A complete answer lists every line of the entries below where the string "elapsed" appears.

################

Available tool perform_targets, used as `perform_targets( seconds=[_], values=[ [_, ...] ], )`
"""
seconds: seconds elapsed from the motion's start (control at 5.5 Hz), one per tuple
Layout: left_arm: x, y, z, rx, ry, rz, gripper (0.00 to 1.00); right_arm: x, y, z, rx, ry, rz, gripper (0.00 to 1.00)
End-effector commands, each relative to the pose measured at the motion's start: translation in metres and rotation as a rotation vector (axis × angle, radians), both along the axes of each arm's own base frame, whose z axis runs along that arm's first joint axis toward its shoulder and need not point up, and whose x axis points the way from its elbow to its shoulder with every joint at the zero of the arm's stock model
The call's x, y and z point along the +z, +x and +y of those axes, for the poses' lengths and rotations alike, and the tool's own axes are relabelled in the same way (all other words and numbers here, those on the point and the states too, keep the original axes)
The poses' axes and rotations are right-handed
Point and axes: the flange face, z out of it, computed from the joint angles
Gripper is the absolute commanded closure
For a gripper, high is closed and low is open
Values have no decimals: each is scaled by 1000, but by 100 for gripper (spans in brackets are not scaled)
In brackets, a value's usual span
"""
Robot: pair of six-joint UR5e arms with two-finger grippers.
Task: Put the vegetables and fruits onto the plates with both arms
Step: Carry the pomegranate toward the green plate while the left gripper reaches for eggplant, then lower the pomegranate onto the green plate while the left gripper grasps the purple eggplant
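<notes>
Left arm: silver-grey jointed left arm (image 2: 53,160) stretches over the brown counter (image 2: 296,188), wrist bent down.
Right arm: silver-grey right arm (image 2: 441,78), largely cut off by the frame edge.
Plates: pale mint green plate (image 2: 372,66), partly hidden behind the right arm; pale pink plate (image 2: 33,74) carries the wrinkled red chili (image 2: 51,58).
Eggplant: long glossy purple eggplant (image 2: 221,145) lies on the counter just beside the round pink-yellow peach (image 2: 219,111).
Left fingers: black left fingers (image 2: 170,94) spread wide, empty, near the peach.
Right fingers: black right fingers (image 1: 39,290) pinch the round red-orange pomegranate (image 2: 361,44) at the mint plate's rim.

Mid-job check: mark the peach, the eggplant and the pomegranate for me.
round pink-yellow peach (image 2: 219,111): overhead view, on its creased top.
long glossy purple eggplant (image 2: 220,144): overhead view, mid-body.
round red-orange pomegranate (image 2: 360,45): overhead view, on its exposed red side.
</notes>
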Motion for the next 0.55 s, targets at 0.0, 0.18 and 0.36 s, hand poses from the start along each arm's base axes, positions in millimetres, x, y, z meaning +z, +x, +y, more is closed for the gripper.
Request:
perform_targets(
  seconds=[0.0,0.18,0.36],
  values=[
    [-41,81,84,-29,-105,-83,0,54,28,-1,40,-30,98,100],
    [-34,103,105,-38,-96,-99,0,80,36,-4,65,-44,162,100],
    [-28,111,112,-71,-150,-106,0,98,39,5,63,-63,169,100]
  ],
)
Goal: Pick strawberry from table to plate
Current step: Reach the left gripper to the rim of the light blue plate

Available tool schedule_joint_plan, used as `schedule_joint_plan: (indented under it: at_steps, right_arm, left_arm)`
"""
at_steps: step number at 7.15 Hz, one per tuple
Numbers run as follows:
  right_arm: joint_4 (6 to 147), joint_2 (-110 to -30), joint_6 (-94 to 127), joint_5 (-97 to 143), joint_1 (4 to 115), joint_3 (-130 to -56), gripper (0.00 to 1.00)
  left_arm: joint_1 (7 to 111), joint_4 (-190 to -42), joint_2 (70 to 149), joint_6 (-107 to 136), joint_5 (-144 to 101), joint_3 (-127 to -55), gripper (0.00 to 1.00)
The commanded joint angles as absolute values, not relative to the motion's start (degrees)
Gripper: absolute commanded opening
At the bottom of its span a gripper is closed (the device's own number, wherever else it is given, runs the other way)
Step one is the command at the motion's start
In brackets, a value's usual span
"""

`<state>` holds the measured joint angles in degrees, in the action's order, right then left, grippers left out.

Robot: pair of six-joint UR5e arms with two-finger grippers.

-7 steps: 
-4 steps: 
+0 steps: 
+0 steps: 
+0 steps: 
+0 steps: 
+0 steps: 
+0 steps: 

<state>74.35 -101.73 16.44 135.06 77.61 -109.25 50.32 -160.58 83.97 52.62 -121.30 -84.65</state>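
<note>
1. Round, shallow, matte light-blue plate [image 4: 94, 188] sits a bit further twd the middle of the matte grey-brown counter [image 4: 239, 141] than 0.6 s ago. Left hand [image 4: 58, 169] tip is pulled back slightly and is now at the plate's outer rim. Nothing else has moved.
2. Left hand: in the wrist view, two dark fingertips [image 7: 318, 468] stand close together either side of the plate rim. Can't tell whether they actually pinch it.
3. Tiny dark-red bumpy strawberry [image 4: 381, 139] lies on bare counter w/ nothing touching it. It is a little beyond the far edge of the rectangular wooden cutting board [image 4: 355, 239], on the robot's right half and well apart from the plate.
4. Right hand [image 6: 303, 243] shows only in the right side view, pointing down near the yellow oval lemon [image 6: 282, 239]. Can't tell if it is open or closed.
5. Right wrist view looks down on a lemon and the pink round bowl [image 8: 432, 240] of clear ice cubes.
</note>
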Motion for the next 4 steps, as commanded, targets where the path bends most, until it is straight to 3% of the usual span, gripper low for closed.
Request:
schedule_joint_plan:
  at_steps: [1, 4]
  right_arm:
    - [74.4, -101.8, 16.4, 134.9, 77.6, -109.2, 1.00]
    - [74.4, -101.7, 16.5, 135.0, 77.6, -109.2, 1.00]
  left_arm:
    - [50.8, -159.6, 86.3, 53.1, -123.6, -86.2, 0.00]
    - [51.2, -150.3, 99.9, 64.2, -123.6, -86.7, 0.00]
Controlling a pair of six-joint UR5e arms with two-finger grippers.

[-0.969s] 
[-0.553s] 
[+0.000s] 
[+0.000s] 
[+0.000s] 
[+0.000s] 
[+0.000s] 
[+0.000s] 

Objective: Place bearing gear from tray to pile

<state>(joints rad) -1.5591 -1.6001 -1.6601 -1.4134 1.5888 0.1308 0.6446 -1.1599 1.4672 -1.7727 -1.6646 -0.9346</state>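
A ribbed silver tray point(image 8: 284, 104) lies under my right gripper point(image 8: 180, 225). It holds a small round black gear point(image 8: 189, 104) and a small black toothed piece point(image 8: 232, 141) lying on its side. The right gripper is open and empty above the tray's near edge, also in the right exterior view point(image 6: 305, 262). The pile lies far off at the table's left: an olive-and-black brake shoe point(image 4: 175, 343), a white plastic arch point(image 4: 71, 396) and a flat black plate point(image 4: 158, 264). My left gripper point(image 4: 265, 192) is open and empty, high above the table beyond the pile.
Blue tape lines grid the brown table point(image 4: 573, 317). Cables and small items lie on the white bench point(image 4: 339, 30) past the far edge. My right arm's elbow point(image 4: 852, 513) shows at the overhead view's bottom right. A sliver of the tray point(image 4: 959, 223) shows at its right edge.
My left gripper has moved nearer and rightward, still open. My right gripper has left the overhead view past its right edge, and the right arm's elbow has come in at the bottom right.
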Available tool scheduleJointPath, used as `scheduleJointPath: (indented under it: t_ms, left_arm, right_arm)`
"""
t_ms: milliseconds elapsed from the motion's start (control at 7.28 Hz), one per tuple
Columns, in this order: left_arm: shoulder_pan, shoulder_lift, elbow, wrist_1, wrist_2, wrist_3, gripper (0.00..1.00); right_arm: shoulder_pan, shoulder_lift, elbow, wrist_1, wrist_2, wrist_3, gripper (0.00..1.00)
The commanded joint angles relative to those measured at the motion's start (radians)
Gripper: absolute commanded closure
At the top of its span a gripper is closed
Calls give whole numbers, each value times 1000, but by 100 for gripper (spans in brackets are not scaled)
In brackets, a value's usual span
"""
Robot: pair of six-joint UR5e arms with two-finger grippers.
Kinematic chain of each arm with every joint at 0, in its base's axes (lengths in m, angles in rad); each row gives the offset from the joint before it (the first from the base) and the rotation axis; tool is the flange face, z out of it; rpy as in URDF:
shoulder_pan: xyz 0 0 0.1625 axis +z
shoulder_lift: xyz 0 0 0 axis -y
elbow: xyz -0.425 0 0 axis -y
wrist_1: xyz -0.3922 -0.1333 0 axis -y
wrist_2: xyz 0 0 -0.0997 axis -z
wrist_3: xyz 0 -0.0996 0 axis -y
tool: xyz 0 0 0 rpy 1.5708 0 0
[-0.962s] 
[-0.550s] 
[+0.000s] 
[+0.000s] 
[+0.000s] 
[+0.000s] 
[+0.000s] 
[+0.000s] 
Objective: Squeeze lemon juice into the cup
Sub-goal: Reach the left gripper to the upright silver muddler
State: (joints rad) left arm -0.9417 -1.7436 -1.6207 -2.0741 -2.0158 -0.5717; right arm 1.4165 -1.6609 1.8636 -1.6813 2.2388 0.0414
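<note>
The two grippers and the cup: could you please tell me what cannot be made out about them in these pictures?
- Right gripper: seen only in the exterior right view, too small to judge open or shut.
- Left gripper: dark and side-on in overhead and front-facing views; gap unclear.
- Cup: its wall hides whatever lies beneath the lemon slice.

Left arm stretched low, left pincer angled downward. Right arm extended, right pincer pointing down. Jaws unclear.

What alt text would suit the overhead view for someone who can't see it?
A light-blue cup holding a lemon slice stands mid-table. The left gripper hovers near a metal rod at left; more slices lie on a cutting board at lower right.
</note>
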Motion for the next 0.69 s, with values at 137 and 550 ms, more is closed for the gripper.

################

# EXPECTED OUTPUT:
seconds: seconds elapsed from the motion's start (control at 5.5 Hz), one per tuple
t_ms: milliseconds elapsed from the motion's start (control at 7.28 Hz), one per tuple

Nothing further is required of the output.